Venerdì scorso il gruppo ha lanciato un nuovo strumento per consentire alle persone che utilizzano la realtà virtuale di mantenere una distanza minima di 1,2 metri dagli altri utenti, per evitare interazioni sgradite. “È un passo importante e c’è ancora molto lavoro da fare. Continueremo a sperimentare ed esplorare nuovi modi per aiutare le persone a sentirsi a proprio agio in VR”, ha affermato Vivek Sharma, vicepresidente delle piattaforme per la realtà virtuale Horizon. Secondo Sharma le nuove misure aiuteranno a stabilire “norme comportamentali” nel metaverso. Tra gli strumenti già introdotti, Meta prevede anche una funzione che consente agli utenti di attivare una bolla attorno al proprio avatar nel caso si sentano minacciati e una che fa sparire le mani degli avatar se invadono lo spazio personale di altri.
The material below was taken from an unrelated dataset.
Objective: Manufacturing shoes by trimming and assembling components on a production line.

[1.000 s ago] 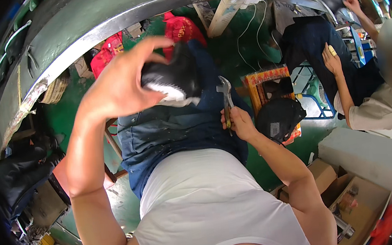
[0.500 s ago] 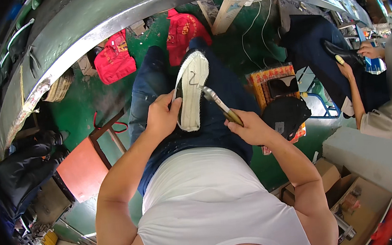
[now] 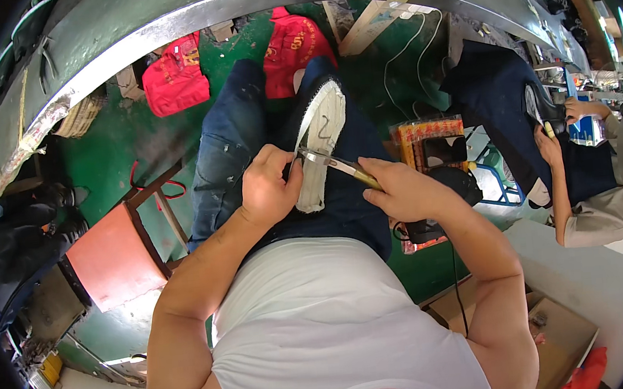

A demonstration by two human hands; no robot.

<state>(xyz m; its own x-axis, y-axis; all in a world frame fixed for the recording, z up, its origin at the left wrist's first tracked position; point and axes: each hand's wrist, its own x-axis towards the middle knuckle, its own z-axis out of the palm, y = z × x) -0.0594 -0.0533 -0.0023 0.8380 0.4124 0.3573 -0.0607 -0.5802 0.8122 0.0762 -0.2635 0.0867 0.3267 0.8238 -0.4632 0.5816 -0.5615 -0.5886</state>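
On the dark blue trousers (image 3: 222, 162), the left hand (image 3: 272, 187) pinches the edge of an upturned shoe (image 3: 318, 186), its pale sole facing up; the right hand (image 3: 405, 189) grips lasting pincers (image 3: 350, 168), their head over the sole. Leftward stands a salmon-pink seat (image 3: 111, 255); rightward, a co-worker (image 3: 604, 215) holds a black shoe (image 3: 553, 113).

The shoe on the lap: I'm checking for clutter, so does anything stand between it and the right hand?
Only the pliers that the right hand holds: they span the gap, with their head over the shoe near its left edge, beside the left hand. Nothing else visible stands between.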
Secondo Patel, gli abusi subiti nella realtà virtuale sono più realistici di quanto non si possa pensare. “La realtà virtuale è stata progettata in modo che la mente e il corpo non possano distinguere le esperienze virtuali/digitali da quelle reali. In qualche modo, la mia risposta fisiologica e psicologica è stata come se fosse accaduta nella realtà”, ha spiegato la ricercatrice, che ha definito l’accaduto come “orribile”. “Tre-quattro avatar maschili, con voci maschili, essenzialmente, ma virtualmente, hanno violentato il mio avatar e scattato foto — mentre cercavo di scappare”, ha raccontato Patel. “Quando ho chiesto di fare una pausa, hanno gridato: ‘Non fare come se non ti sia piaciuto.’ È stato un incubo surreale”, ha detto.